* What to produce:
What number of lines in the entries hold the string "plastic"? Answer with it alone.

Task inputs below:

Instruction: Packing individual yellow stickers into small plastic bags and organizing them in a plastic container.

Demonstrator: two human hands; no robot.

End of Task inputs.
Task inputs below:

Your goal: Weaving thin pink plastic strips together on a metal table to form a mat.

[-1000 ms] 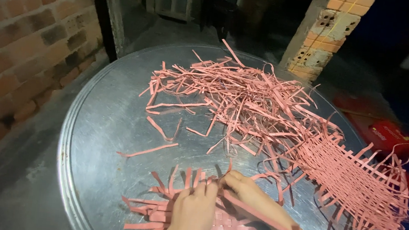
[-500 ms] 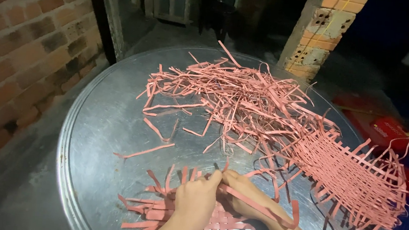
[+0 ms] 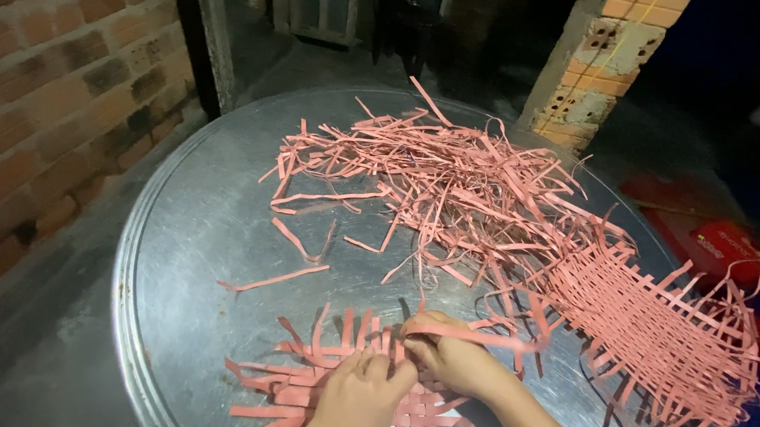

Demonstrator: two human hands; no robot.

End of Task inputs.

* Result:
2